Posted May 12, 2021 - 20:06 UTC
Monitoring
Connectivity with Azure Virginia (azure-eastus2) zone 3 has been restored, and there should no longer be any customer impact. We are working with our provider to determine the root cause for this outage. A full root cause will be posted within 3 business days.
Posted May 12, 2021 - 18:25 UTC
Identified
We have been notified of a provider-related infrastructure issue in this region and we are working with Azure to remediate this situation for affected customers.
Posted May 12, 2021 - 18:04 UTC
Investigating
We are currently investigating connectivity issue with Azure Virginia (azure-eastus2) Zone 3. This may affect connectivity to existing deployments as well as the ability to create new deployments in this region. We will post additional updates within 15 minutes.

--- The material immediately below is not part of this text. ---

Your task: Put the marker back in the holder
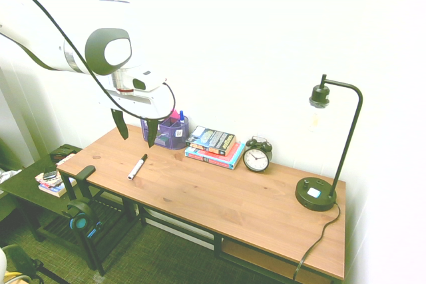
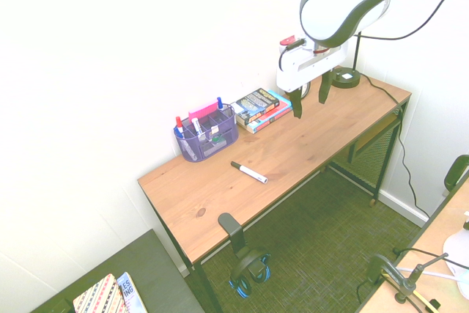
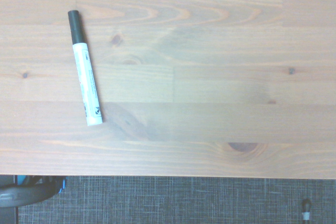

Posted May 12, 2021 - 17:52 UTC
This incident affected: Azure Virginia (azure-eastus) (Watcher email actions, Deployment logging: Azure azure-eastus, App Search connectivity: Azure azure-eastus, Kibana connectivity: Azure azure-eastus, Enterprise Search connectivity: Azure azure-eastus, Deployment metrics: Azure azure-eastus, APM connectivity: Azure azure-eastus, Deployment snapshots: Azure azure-eastus, Elasticsearch connectivity: Azure azure-eastus, Deployment orchestration (Create/Edit/Restart/Delete): Azure azure-eastus, Deployment hosts: Azure azure-eastus).